◆ Data to examine

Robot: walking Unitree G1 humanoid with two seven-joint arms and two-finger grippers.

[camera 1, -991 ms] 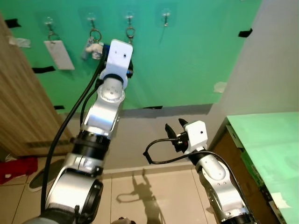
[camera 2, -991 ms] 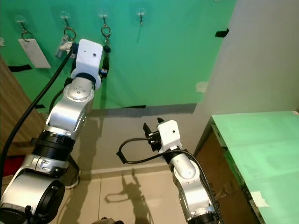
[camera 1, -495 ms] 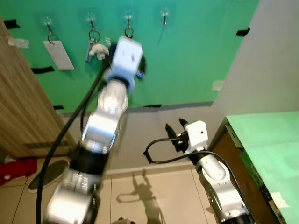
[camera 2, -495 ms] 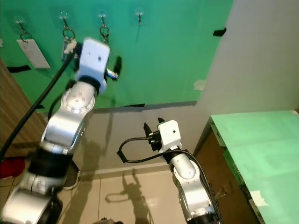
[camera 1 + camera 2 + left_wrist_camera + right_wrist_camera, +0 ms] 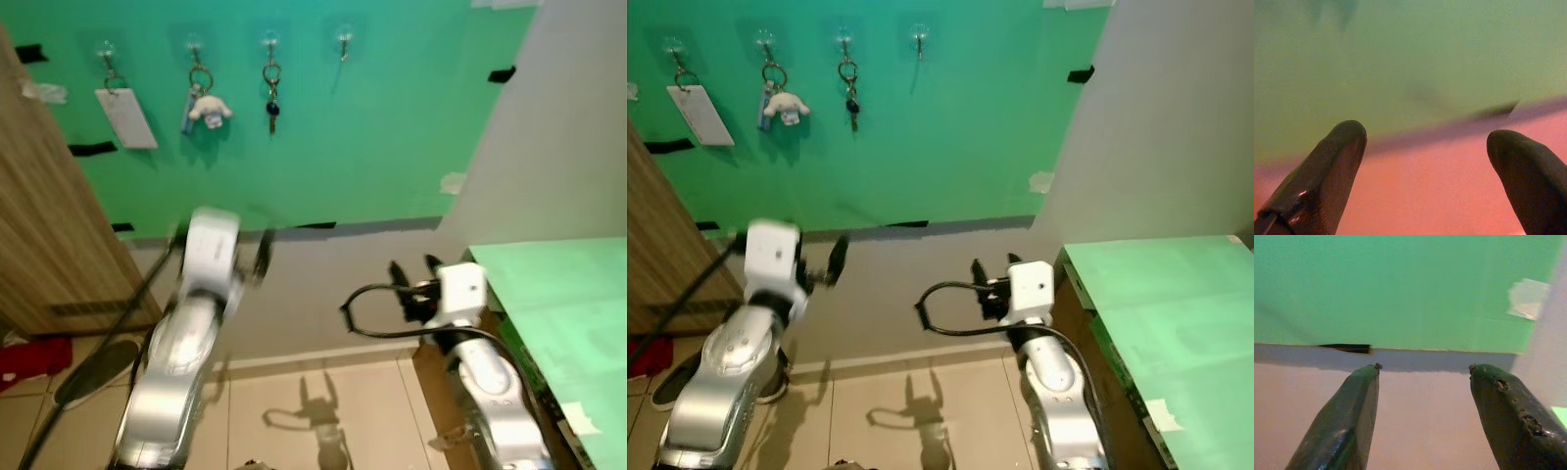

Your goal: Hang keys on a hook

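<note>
The keys (image 5: 271,95), a ring with a small dark key, hang from the third hook on the green wall (image 5: 392,127). A plush keychain (image 5: 203,106) hangs on the second hook and a white tag (image 5: 124,117) on the first. The fourth hook (image 5: 344,39) is bare. My left gripper (image 5: 220,250) is low, well below the hooks and blurred; in the left wrist view its fingers (image 5: 1327,171) stand open with nothing between them. My right gripper (image 5: 413,272) is held low at the right, open (image 5: 1422,377) and empty, facing the foot of the wall.
A wooden panel (image 5: 49,215) stands at the left. A green-topped table (image 5: 568,294) is at the right, under a white wall (image 5: 558,127). A shoe (image 5: 88,367) and a red cloth (image 5: 34,354) lie on the tiled floor at the left.
My left gripper has let go of the keys at the third hook, pulled back and dropped low. The keys stay hanging. The right arm has shifted a little to the right.
</note>
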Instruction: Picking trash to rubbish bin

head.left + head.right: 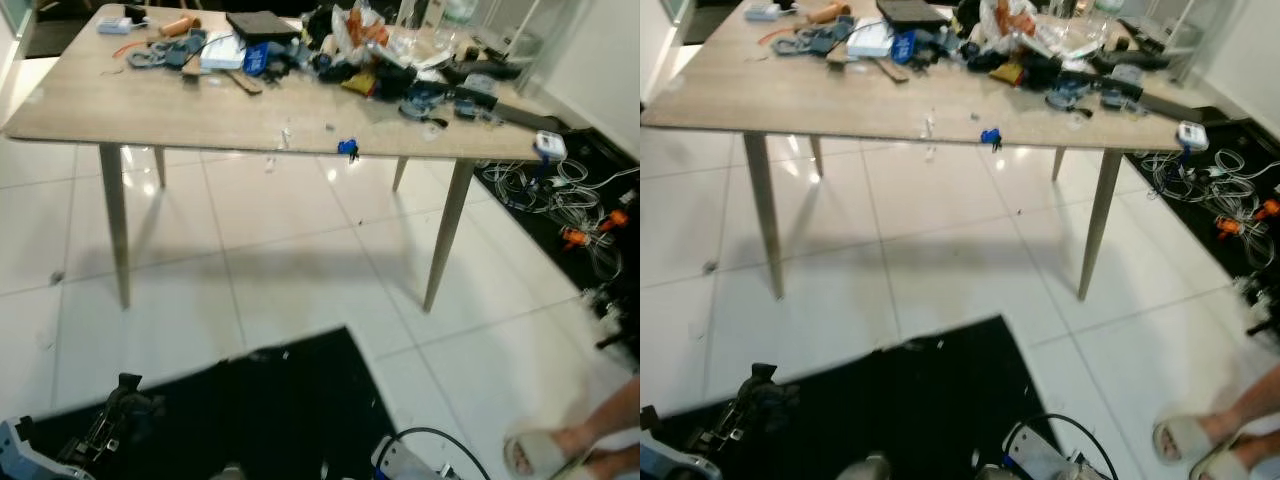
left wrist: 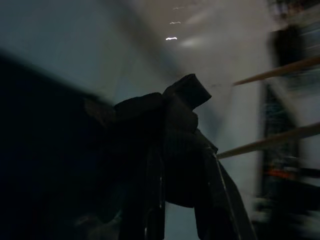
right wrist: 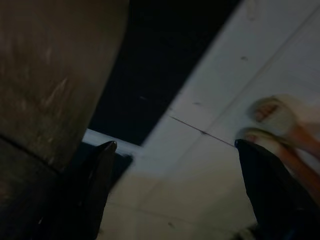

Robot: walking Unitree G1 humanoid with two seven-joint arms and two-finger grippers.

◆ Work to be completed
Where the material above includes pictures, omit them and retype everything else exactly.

◆ Output below
Robot: walking Unitree G1 humanoid with two seven-joint arms and two-finger grippers.

[camera 1, -991 ms] 
[camera 2, -991 ms] 
[camera 1, -495 ms] 
[camera 2, -495 ms] 
[camera 1 + camera 2 + left_wrist_camera + right_wrist_camera, +0 ms] 

Your goal: Hang keys on a hook

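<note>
The keys (image 5: 271,95), a ring with a small dark key, hang from the third hook on the green wall (image 5: 392,127). A plush keychain (image 5: 203,106) hangs on the second hook and a white tag (image 5: 124,117) on the first. The fourth hook (image 5: 344,39) is bare. My left gripper (image 5: 220,250) is low, well below the hooks and blurred; in the left wrist view its fingers (image 5: 1327,171) stand open with nothing between them. My right gripper (image 5: 413,272) is held low at the right, open (image 5: 1422,377) and empty, facing the foot of the wall.
A wooden panel (image 5: 49,215) stands at the left. A green-topped table (image 5: 568,294) is at the right, under a white wall (image 5: 558,127). A shoe (image 5: 88,367) and a red cloth (image 5: 34,354) lie on the tiled floor at the left.
My left gripper has let go of the keys at the third hook, pulled back and dropped low. The keys stay hanging. The right arm has shifted a little to the right.
</note>
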Instruction: Picking trash to rubbish bin

head.left + head.right: 
left wrist: 
right wrist: 

Robot: walking Unitree G1 humanoid with two seven-joint arms and two-finger grippers.

Nothing further is required for this answer.